= 2015 UCI Road World Championships – Qualification =

This page is an overview of the qualification criteria for the 2015 UCI Road World Championships.

==Elite events==
===Elite men's road race===

Qualification was based on performances on the UCI run tours during 2015. Results from January to the middle of August counted towards the qualification criteria on both the 2015 UCI World Tour and the UCI Continental Circuits across the world, with the rankings being determined upon the release of the numerous tour rankings on August 15, 2015.

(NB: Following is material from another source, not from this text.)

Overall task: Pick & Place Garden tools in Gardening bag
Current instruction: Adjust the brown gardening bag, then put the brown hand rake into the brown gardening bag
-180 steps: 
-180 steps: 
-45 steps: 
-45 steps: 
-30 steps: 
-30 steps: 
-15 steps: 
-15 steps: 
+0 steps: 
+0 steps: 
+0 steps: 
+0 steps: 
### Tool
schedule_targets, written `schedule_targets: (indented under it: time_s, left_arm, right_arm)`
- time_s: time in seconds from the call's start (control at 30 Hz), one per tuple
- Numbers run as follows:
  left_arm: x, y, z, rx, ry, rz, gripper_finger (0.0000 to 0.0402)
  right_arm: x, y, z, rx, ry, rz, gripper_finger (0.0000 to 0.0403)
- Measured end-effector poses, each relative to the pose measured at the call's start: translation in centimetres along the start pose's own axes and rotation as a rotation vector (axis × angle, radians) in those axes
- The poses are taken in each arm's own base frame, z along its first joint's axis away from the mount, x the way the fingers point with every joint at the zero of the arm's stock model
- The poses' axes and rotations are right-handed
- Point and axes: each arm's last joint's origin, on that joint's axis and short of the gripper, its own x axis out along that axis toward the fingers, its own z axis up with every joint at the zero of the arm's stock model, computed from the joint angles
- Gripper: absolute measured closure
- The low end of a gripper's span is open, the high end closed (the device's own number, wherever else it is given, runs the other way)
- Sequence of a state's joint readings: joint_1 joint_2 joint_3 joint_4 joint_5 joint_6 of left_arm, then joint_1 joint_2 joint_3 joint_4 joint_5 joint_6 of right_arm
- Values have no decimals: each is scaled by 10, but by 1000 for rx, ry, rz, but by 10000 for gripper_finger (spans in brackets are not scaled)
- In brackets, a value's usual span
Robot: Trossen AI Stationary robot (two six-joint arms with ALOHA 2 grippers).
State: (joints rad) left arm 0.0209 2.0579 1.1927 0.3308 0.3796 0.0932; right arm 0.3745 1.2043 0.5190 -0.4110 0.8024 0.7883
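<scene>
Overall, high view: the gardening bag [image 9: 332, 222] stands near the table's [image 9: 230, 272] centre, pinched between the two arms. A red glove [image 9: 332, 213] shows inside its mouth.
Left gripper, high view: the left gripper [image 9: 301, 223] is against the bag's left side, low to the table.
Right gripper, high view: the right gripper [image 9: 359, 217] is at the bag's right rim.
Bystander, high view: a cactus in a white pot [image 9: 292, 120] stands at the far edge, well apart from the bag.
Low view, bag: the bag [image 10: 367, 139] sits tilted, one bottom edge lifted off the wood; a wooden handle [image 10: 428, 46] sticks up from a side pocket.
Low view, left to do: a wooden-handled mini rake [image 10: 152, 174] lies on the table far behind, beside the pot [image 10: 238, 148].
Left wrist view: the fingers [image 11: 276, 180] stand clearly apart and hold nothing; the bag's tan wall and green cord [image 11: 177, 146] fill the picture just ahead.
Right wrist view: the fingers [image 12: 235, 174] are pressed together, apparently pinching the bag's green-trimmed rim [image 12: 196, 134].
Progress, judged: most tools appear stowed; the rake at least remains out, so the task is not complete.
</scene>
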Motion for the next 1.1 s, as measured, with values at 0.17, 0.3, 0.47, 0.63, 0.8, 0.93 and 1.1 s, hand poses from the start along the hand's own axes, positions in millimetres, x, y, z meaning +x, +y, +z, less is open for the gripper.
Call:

The following 51 nations qualified.

| Number of riders | Nations |
|---|---|
| 14 to enter, 9 to start | Australia, Belgium, Colombia, France, Germany, Great Britain, Italy, Netherlands, Spain |
| 9 to enter, 6 to start | Algeria, Canada, Czech Republic, Denmark, Iran, Norway, Poland, Russia, Slovenia, Ukraine, United States, Venezuela |
| 5 to enter, 3 to start | Argentina, Austria, Belarus, Brazil, Costa Rica, Croatia, Estonia, Ireland, Japan, Kazakhstan, Lithuania, Luxembourg, Morocco, New Zealand, Portugal, Slovakia, South Africa, South Korea, Switzerland, Turkey |
| 2 to enter, 1 to start | Azerbaijan, Chile, Ecuador, Eritrea, Greece, Guatemala, Latvia, Romania, Serbia, Tunisia |

===Elite women's road race===

Qualification was based mainly on the 2015 UCI Nation Ranking as of 15 August 2015. The first five nations in this classification qualified seven riders to start, the next ten nations qualified six riders to start and the next five nations qualified five riders to start. Other nations and non ranked nations had the possibility to send three riders to start.

- Netherlands (7)
- Italy (7)
- United States (7)
- Germany (7)
- Australia (7)
- France (6)
- Belgium (6)
- Great Britain (6)
- Sweden (6)
- Poland (6)
- Canada (6)
- South Africa (6)
- BLR (6)
- UKR (6)
- Russia (6)
- LUX (5)
- New Zealand (5)
- FIN (5)
- Brazil (5)
- NOR (5)
- Other nations (3)

Moreover, the outgoing World Champion and continental champions were also able to take part in the race on top of the nation numbers.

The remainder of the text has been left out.